Als Zulieferer der Medizintechnik sind sie stark gefordert, oder!?

Innerhalb von wenigen Tagen werden die dringend benötigten Teile für Beatmungsgeräte in der Ausbringung vervierfacht. Dabei ziehen die Mitarbeiter kräftig mit. Wir haben die Produktion nach dem Anruf von Dräger sofort umgerüstet und fertigen nun konzentriert und im Rekordtempo die benötigten Teile. An uns soll und wird es nicht scheitern, dass noch viel mehr Geräte gebaut werden können als zurzeit geplant. Das Unternehmen und die Mitarbeiter sind motiviert und stolz, an so wichtigen Produkten arbeiten zu können.

Wie wird es die nächsten Wochen für das Unternehmen weitergehen?

Medizintechnik rettet Leben und wird überall auf der Welt dringend gebraucht. Natürlich sichert es bei uns Arbeitsplätze, wenn wir zu Dräger nach Lübeck liefern.

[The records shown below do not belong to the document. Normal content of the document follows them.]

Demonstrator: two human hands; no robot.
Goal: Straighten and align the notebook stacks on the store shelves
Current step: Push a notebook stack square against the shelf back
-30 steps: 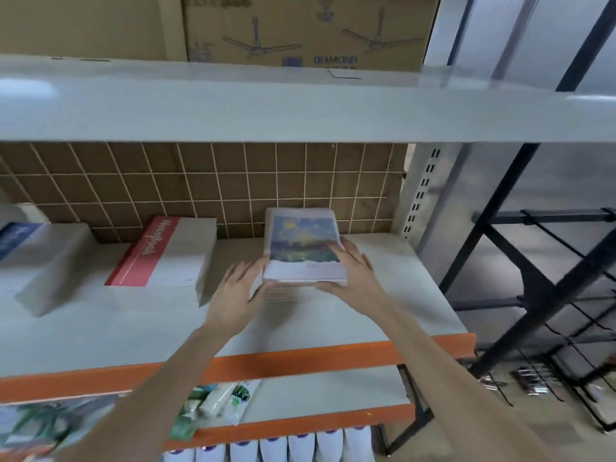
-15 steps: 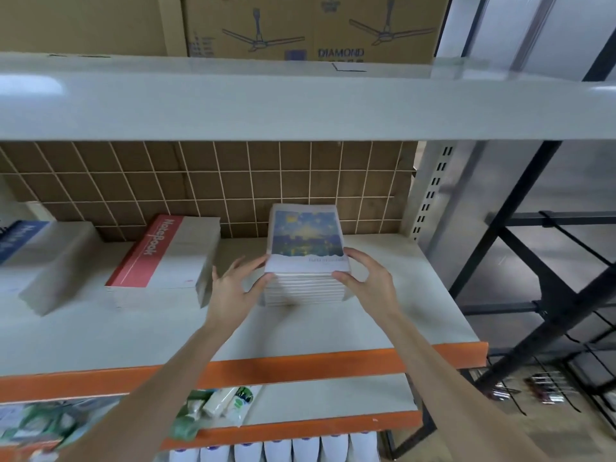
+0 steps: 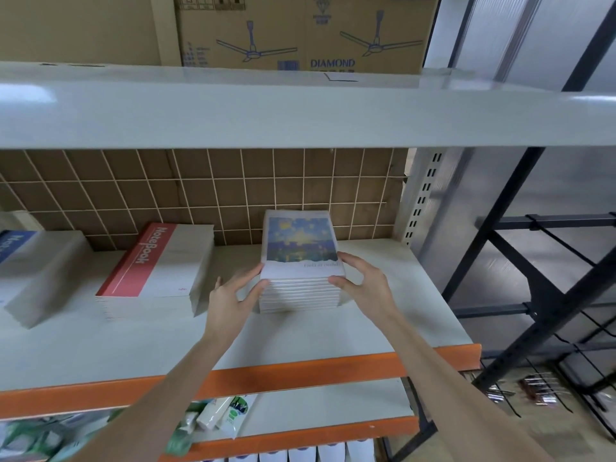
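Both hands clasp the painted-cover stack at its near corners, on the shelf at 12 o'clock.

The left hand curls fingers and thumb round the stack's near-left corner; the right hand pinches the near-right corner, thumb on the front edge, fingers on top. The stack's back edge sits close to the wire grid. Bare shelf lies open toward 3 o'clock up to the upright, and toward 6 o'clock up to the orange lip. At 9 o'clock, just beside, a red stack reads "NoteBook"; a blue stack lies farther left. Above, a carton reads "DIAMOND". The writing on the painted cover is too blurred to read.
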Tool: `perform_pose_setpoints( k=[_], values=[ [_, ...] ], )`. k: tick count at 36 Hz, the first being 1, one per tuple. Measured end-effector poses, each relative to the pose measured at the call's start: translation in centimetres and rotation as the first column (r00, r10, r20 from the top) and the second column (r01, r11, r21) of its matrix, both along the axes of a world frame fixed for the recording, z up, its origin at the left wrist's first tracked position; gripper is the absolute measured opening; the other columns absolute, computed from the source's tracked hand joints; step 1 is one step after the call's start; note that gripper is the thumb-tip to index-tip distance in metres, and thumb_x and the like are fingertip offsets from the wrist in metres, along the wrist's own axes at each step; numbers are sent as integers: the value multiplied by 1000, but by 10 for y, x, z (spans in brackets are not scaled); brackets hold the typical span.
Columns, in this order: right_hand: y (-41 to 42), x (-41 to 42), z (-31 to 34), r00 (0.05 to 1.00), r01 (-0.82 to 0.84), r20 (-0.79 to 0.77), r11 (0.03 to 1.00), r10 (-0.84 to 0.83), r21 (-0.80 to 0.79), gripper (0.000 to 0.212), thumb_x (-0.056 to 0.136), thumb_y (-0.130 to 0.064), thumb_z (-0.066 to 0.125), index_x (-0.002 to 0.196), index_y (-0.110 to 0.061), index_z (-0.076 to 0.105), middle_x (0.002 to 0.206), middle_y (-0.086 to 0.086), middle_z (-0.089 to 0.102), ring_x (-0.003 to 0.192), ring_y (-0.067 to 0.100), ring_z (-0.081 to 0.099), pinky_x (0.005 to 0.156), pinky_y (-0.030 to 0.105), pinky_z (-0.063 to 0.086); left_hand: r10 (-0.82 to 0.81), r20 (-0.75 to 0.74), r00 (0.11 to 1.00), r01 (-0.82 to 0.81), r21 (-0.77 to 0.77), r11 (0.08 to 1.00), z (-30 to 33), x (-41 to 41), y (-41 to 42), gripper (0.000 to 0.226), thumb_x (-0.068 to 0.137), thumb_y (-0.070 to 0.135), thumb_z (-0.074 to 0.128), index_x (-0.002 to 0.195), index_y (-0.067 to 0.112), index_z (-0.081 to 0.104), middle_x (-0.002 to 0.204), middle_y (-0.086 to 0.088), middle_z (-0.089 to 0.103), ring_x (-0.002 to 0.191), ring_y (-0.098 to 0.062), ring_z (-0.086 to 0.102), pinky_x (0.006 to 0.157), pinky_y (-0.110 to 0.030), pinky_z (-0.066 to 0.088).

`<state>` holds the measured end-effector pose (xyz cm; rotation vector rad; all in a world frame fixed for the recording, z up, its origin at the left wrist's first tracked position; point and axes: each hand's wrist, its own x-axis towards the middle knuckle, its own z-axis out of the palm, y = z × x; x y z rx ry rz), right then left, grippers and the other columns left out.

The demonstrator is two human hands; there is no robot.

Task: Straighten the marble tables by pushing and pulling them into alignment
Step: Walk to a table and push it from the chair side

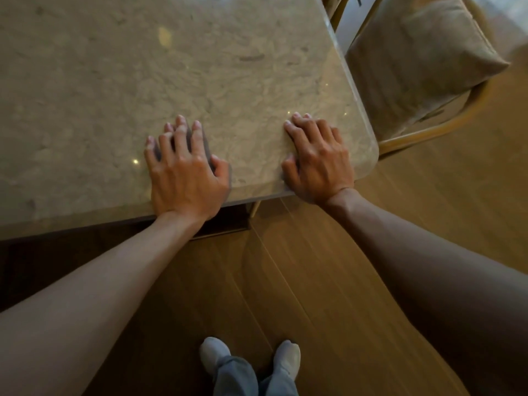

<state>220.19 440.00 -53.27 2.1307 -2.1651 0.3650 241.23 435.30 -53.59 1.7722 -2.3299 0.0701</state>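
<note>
Both hands pressed flat on the marble bench, set to shift it.
Left hand (185,172) and right hand (317,158) lie open near the marble bench (114,81) corner beside the chair (423,67); next likely a steady push or pull.

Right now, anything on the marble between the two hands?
Nothing. In the head view, only bare beige marble tabletop separates the left hand from the right hand; both lie flat near its front edge.

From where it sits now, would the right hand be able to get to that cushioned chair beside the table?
Probably yes. The right hand lies flat on the marble table near its rounded corner, and the chair stands just past that edge with nothing between them.
</note>
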Motion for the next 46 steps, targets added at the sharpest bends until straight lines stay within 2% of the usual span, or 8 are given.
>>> perform_pose_setpoints(
  k=[46],
  values=[
    [-24,-20,-7,998,-59,-20,997,58,-54,56,94,-38,41,138,-6,53,143,17,54,132,34,49,108,47,39,29,-12,1000,-28,68,997,-2,-17,-14,63,94,36,34,150,6,37,154,-20,38,140,-37,36,117,-57,22]
  ],
)
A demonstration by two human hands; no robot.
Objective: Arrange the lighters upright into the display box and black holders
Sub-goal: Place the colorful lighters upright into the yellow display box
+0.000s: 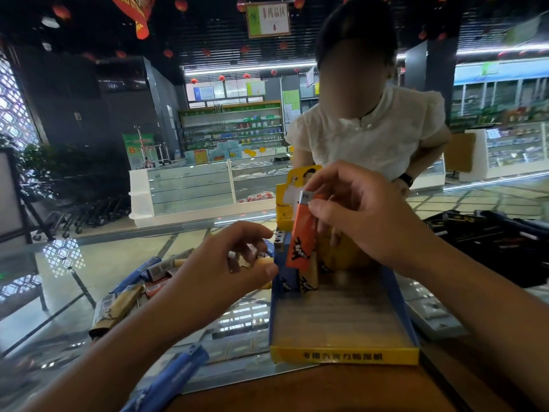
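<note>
- Glass counter (pixel 74 281) fills the left of the view and mirrors the ceiling lights; a wooden strip runs along its near edge.
- A loose heap of lighters (pixel 133 289) lies flat on the glass at the left: blue, tan and reddish ones, pointing different ways.
- A single blue lighter (pixel 166 379) lies apart from the heap, near the bottom edge, slanted and blurred.
- The left hand (pixel 225 260) hovers between the heap and the box, fingers curled inward. It seems to pinch a small lighter or two between thumb and fingertips, though blur makes the count unclear.
- The box (pixel 344 356) stands on the counter in the middle, with blue side walls, a yellow front lip printed with black characters, and a tall yellow back card.
- A few lighters stand upright at the far left of the box floor, among them a blue one (pixel 286 281) and a tan one (pixel 309 282) just beside it. The near part of the floor is bare wood-tone card.
- An orange lighter (pixel 301 236) with a silver cap hangs upright above those standing ones, its base just over the tan one.
- The right hand (pixel 359 215) holds the orange lighter near its cap, thumb and forefinger closed on it, other fingers loosely bent.
- Black holders (pixel 490 236) lie on the counter at the far right, well apart from the box.
- A person in a white top (pixel 368 138) stands behind the counter, beyond the box.
</note>
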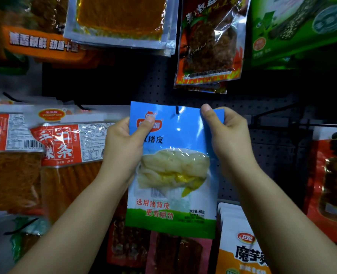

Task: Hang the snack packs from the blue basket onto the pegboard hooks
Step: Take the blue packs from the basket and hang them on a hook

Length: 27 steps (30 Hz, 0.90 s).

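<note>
A dark pegboard (272, 159) is filling the background, with snack packs hanging across it. The blue pack (173, 169) is sitting at the middle of the view, upright against the pegboard, and both hands are holding it by its upper corners. The left hand (124, 147) is gripping the blue pack's upper left edge, its thumb lying across the red logo on the front and its fingers hidden behind. The right hand (226, 135) is pinching the upper right corner, thumb on the front, fingers curled behind. A thin black hook (177, 110) is showing at the top centre of the blue pack, right at its hanging hole; whether the hook is passing fully through the hole cannot be told. The blue pack's clear window is showing pale strips with a yellow piece.

Left of the blue pack, two red-and-white packs (64, 147) of orange sticks are hanging side by side. Above the blue pack, a dark red pack (209, 46) with flame print is hanging, with a silver-edged pack (120, 20) further left and a green pack (294, 30) to the right. Below the blue pack and to its right, a white-and-orange pack (240, 246) is sitting, and a red pack (329, 186) is hanging at the far right.
</note>
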Tool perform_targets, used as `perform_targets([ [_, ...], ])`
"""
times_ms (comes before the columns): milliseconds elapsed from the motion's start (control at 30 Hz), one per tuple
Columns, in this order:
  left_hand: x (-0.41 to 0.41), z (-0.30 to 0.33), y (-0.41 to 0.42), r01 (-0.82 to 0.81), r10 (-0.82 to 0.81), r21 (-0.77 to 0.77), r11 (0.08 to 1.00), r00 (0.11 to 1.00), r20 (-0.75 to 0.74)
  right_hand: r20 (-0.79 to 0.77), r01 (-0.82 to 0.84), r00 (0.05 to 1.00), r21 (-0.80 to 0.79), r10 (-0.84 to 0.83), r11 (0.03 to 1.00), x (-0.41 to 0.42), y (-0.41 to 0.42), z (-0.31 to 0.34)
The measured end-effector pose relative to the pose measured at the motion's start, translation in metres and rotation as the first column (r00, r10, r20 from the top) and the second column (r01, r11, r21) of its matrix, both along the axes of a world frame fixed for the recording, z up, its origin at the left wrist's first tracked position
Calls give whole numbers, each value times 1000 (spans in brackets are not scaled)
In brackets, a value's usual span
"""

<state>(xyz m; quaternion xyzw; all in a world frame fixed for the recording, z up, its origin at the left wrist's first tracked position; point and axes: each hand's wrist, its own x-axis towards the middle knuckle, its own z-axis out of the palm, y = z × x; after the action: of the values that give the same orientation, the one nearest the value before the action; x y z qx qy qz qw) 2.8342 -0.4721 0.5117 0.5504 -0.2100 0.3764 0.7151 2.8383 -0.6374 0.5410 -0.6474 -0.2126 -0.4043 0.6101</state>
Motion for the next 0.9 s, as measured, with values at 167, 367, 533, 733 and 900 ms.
perform_targets([
  [167, 13, 1, -2, -20, 20, 16, 1000, 999, -30, 24, 96, 995, -45, -95, 994, 10, -1, 0],
  [367, 37, 5, -4, -94, 102, 90, 991, 990, -94, 24, 362, 931, -153, -363, 919, 32, -10, 2],
  [533, 61, 8, -9, -198, 214, 137, 971, 971, -108, 48, 571, 810, -285, -584, 770, 46, -15, 8],
  [733, 69, 2, -15, -206, 223, 124, 971, 965, -136, 28, 480, 872, -250, -489, 841, 57, -16, -8],
  [900, 53, -41, -18, -104, 107, 30, 994, 986, -124, -42, 246, 968, -54, -248, 968, 41, -27, -65],
])
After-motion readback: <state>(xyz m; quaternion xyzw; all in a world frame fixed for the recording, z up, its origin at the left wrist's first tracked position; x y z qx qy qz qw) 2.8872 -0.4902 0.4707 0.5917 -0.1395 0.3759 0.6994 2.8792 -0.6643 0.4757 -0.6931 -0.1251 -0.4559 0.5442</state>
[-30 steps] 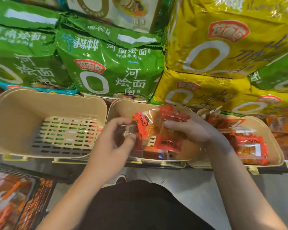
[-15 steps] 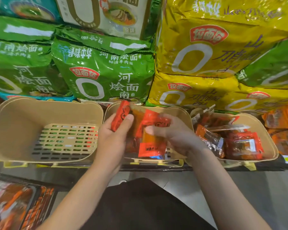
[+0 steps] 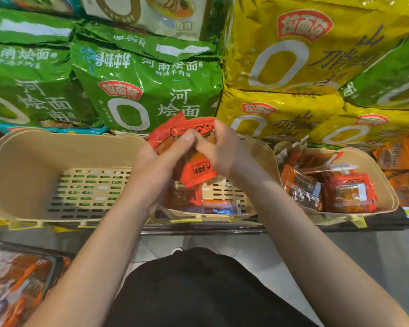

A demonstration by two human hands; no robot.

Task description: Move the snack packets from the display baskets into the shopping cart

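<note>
Head view showed the gathering step under way: the left hand point(image 3: 151, 171) and right hand point(image 3: 222, 149) were pressed together, both gripping 1 bunch of red snack packets point(image 3: 194, 171) raised above the middle basket point(image 3: 262, 152); how many were in the bunch could not be told. Next, I judged, the bunch needed carrying down-left to the shopping cart point(image 3: 17, 286). 3 baskets stood in a row: the left basket point(image 3: 21, 161) bare, the middle with a few packets left, the right basket point(image 3: 376, 175) holding several.

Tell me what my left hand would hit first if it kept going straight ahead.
Probably the green noodle bag behind the baskets; your left hand, gripping red snack packets, points up toward it, though depth is unclear.
</note>
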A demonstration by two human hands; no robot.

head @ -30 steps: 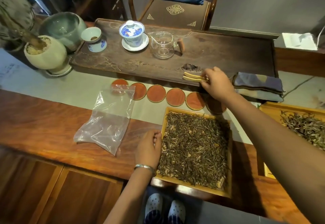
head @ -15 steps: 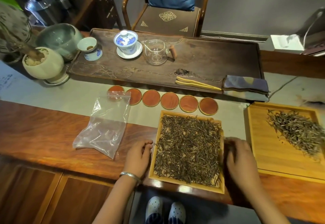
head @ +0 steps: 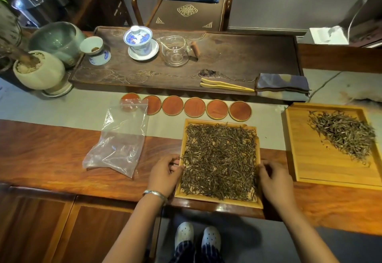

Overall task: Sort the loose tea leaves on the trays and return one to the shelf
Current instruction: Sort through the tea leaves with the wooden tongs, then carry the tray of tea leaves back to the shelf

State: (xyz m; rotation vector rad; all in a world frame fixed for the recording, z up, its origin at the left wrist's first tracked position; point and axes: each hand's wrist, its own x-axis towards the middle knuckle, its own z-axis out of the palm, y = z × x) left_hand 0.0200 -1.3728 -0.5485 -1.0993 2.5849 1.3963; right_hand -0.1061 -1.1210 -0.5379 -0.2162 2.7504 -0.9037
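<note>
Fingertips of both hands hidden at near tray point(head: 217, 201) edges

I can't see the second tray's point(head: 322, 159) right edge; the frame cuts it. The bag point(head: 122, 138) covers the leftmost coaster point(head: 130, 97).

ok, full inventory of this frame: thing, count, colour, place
tea trays: 2, light wood, one front centre, one right
tea leaves: dark, cover centre tray; paler pile on right tray
plastic bag: 1, clear, left of centre tray
coasters: 6, reddish, row behind tray
tea board: 1, dark, far side
gaiwan: 1, blue-white, on board
glass pitcher: 1, clear, on board
tongs: 1, pale, board front
cloth: 1, blue-grey, folded, beside tongs
left hand: at centre tray's left edge
right hand: at its right edge
</note>
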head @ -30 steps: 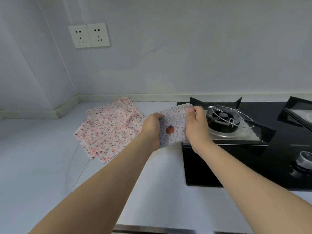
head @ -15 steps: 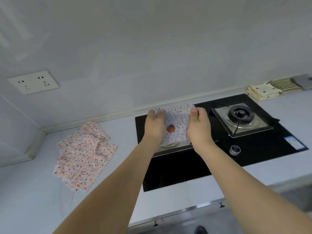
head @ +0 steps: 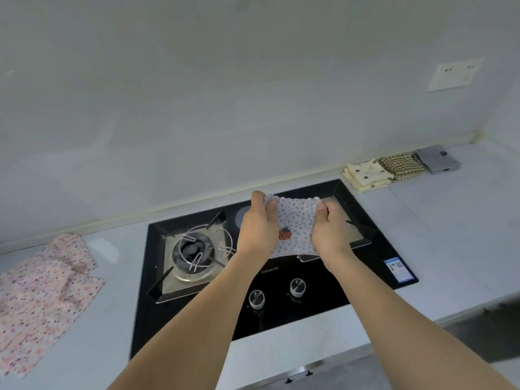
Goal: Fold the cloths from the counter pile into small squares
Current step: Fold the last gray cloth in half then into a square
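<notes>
Cloth (head: 295, 223) (folded) | left hand (head: 260, 226) pinching | right hand (head: 330, 229) pinching

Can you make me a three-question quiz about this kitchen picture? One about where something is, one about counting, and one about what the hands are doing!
1. Where is the pink flowery cloth?
A. on the counter left of the stove
B. on the burner
C. on the floor

2. How many folded cloths lie in the row by the wall?
A. one
B. three
C. five

3. What are the hands doing with the dotted cloth?
A. pressing it flat on the counter
B. holding it up by its top corners
C. not touching it

Answers: 1 A, the pink flowery cloth lies left of the stove. 2 B, cream, checked and grey. 3 B, left hand and right hand pinch the dotted cloth above the stove.
</notes>
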`<state>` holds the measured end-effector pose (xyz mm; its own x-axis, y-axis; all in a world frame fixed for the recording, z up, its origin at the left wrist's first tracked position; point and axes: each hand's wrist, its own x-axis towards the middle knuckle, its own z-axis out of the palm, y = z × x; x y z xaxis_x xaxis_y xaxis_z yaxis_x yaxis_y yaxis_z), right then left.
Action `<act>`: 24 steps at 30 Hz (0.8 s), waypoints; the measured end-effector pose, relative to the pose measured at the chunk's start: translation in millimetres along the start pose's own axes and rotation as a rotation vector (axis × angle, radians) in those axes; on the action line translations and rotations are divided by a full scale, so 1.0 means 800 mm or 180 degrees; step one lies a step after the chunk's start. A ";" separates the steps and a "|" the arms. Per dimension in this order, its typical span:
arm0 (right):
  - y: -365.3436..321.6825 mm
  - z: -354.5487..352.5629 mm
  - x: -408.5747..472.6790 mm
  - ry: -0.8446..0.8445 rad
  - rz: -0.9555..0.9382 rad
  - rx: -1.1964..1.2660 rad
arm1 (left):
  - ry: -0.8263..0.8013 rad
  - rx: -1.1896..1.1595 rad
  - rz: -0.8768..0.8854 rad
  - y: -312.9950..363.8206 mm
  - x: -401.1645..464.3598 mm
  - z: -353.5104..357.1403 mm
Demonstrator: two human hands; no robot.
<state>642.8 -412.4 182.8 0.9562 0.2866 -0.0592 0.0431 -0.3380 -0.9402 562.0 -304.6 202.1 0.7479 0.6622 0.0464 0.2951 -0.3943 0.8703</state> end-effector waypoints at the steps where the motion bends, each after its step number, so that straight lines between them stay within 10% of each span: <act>1: 0.005 -0.006 0.010 -0.0002 0.0009 -0.0065 | -0.0036 0.0008 -0.0057 0.001 0.008 0.011; 17: 0.126 -0.248 0.216 0.0158 0.0643 0.0069 | -0.0853 -0.0765 -0.0939 0.112 0.103 0.322; 24: 0.166 -0.347 0.298 -0.0653 0.2386 0.1715 | -0.1060 -0.0676 -0.1330 0.141 0.153 0.409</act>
<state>956.5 -637.7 136.5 0.6087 0.3320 -0.7206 -0.7507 -0.0529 -0.6585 881.6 -476.3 145.9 0.7505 0.4843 -0.4497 0.5057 0.0172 0.8625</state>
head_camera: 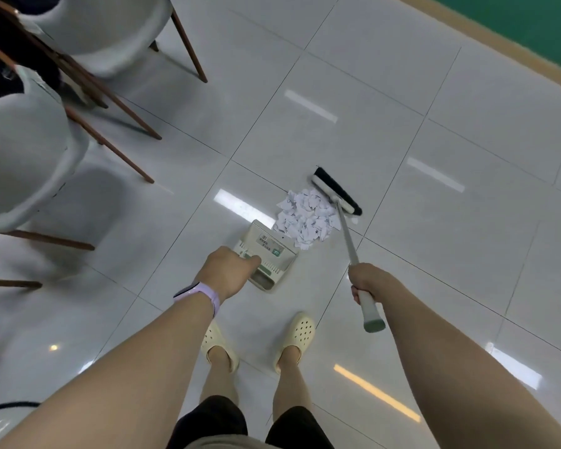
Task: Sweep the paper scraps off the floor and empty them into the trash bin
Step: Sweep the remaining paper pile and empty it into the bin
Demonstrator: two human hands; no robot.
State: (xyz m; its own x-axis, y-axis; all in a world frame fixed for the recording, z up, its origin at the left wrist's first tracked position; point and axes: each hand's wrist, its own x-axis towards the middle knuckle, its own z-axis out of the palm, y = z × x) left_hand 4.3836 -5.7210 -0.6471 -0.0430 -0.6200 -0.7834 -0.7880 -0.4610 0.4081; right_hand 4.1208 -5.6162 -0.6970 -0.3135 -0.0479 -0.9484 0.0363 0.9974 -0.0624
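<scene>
Right hand (365, 281) is wrapped round the broom (345, 218)'s smooth pale handle, left hand (229, 270) gripping the cream plastic dustpan (269, 251). Crumpled white paper scraps (306, 217) sit heaped between; the dustpan's label is too blurry to read.

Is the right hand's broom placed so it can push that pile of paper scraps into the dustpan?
Probably yes. The right hand grips the broom, whose head sits just behind the paper scraps, and the dustpan in the left hand waits opposite, nothing between.

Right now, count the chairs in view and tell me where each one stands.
2. One chair is at the left edge, level with the dustpan's far side; the other chair is at the top left, farther off. More may lie outside the frame.
</scene>
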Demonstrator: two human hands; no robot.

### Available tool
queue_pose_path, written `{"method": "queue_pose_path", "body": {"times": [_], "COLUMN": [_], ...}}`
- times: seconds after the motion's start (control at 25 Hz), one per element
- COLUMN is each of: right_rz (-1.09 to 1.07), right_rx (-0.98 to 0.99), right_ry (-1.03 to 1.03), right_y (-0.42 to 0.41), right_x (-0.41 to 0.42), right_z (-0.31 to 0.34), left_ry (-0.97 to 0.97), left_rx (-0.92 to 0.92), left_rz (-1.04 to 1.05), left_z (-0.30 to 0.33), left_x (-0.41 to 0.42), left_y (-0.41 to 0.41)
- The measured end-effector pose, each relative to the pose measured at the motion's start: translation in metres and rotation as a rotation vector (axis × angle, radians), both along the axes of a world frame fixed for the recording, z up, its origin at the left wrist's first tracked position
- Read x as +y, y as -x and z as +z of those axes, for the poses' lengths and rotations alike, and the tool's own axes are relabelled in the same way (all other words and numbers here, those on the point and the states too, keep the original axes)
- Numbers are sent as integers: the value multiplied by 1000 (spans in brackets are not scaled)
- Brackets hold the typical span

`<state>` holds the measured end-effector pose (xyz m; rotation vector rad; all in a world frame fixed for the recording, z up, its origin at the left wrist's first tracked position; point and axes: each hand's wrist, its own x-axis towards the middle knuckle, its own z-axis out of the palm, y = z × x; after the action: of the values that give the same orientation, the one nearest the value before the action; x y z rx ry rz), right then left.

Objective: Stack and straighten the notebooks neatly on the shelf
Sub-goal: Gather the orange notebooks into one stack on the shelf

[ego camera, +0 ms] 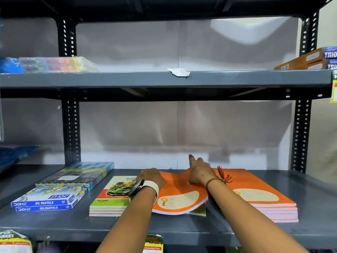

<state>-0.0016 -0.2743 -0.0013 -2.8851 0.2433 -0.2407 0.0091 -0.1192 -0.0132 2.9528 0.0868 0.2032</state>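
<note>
A loose orange notebook (179, 199) lies bent across the grey shelf (182, 229), partly on top of a stack of car-cover notebooks (111, 196). My left hand (152, 177), with a watch on the wrist, grips its far left edge. My right hand (199, 172) presses on its far right part, forefinger pointing up and thumb under the lifted cover. A neat stack of orange notebooks (262, 198) sits to the right, touching my right wrist.
Oil pastel boxes (49, 201) and a dark flat box stack (78, 173) sit at the left. The upper shelf (127, 79) holds marker packs (58, 63) and brown boxes (310, 60). Perforated uprights (71, 132) flank the bay.
</note>
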Motion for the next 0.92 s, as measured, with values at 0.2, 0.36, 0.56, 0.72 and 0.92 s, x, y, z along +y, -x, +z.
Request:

Aber bei Automobil und Flugzeugen sieht es ja vorläufig eher düster aus. Wenn sich da nicht bald grundsätzlich etwas ändert, dann werden auch wir Kurzarbeit machen müssen. Der Auftrag von Dräger gibt dem Unternehmen noch ein wenig Luft und der Belegschaft und deren Familien sichert er Arbeit und Einkommen.

Bislang bestehen wir in dieser unsicheren Zeit. Was kommt ist offen und ich will zuversichtlich bleiben. Denn das ist nicht die erste Krise und die erste tiefgreifende Veränderung, die das Unternehmen, das meine Vorfahren im Jahr 1800 gegründet haben und das ich in sechster Generation führe, erlebt.